Desenrola Adimplentes: Bancos Privados Ganham Mais Espaço em Renegociação de Dívidas com Novas Regras
O programa Desenrola Adimplentes, voltado para a renegociação de dívidas de trabalhadores informais, inicia suas operações nesta segunda-feira (10) com mudanças significativas nas regras de participação das instituições financeiras. O objetivo principal é **ampliar a adesão de bancos públicos e privados**, impulsionando o alcance da iniciativa.
Lançado no final de junho, o programa permite a renegociação de dívidas de até R$ 15 mil, sem a exigência de garantias, para trabalhadores informais com histórico de crédito pessoal. As novas condições oferecem taxas de juros atrativas, podendo chegar a **1,99% ao mês**, um patamar consideravelmente inferior à média de mercado, que ronda os 7%.
Para se qualificar, o trabalhador deve ter ao menos quatro parcelas já pagas e estar com os pagamentos em dia ou com atraso inferior a 90 dias. A iniciativa busca atender um público que, segundo o governo, ainda enfrenta barreiras para acessar crédito com juros mais baixos, uma vez que outras modalidades, como o crédito consignado, já atendem a servidores públicos, funcionários com carteira assinada e idosos.
Mudanças nas Regras para Facilitar a Participação Bancária
O início das operações do Desenrola Adimplentes sofreu atrasos devido a questões na regulamentação do Fundo de Garantia de Operações (FGO) e questionamentos de bancos como Banco do Brasil e Caixa Econômica Federal sobre o modelo original. As novas diretrizes permitem que **qualquer instituição financeira participante utilize recursos próprios** em conjunto com os até R$ 3 bilhões disponibilizados pela União para o financiamento das renegociações. Anteriormente, o uso de capital próprio era restrito aos bancos públicos.
Essa alteração, formalizada por medida provisória, visa mitigar problemas de governança, especialmente para bancos de capital aberto como o Banco do Brasil.
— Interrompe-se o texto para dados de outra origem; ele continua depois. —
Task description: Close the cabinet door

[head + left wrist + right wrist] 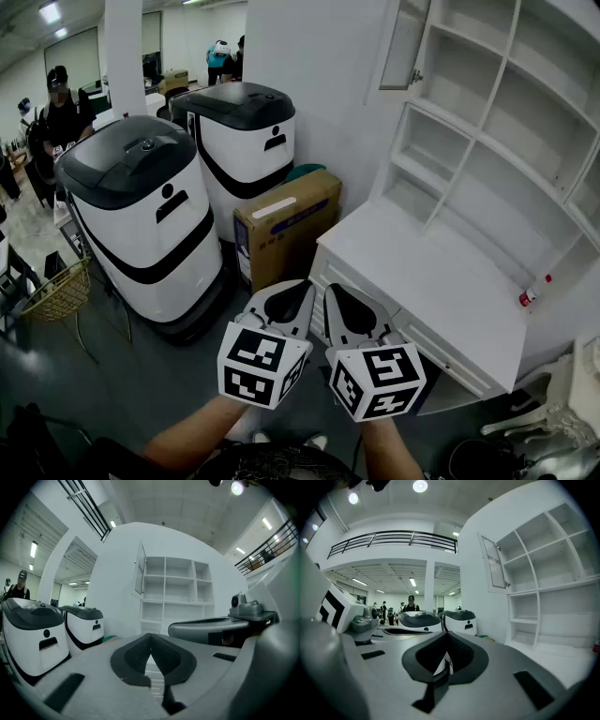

Agora, a Caixa e o Banco do Brasil podem atuar não apenas como repassadores de recursos públicos para outras instituições, mas também oferecer suas próprias operações de renegociação.
Expectativa de Maior Adesão e Avaliação dos Bancos
As mudanças nas regras aumentaram a expectativa do governo em atrair **instituições financeiras privadas** para o Desenrola Adimplentes. Inicialmente, houve resistência por parte dos bancos, pois o público-alvo do programa, embora em dia ou com atrasos recentes, representa um perfil de risco que o mercado tradicionalmente precifica com taxas mais altas. O Banco do Brasil confirmou que mantém diálogo com o Ministério da Fazenda sobre a operacionalização da iniciativa.
A Federação Brasileira de Bancos (Febraban) também sinalizou uma mudança de postura, reconhecendo que o desenho final do programa evoluiu. A entidade destacou que a nova formatação oferece **maior previsibilidade** em relação aos critérios de elegibilidade, custos, garantias e condições de implementação, fatores cruciais para a tomada de decisão das instituições.
Decisão de Adesão Fica a Cargo de Cada Banco
Apesar das adaptações promovidas pelo governo, a participação no Desenrola Adimplentes **não será obrigatória**. Cada banco terá autonomia para avaliar individualmente os termos e decidir se adere ou não à linha de renegociação. A expectativa é que as novas regras simplifiquem a entrada das instituições financeiras, expandindo o alcance do programa para um número maior de trabalhadores informais que, mesmo honrando seus compromissos, buscam alternativas de crédito com custos mais acessíveis.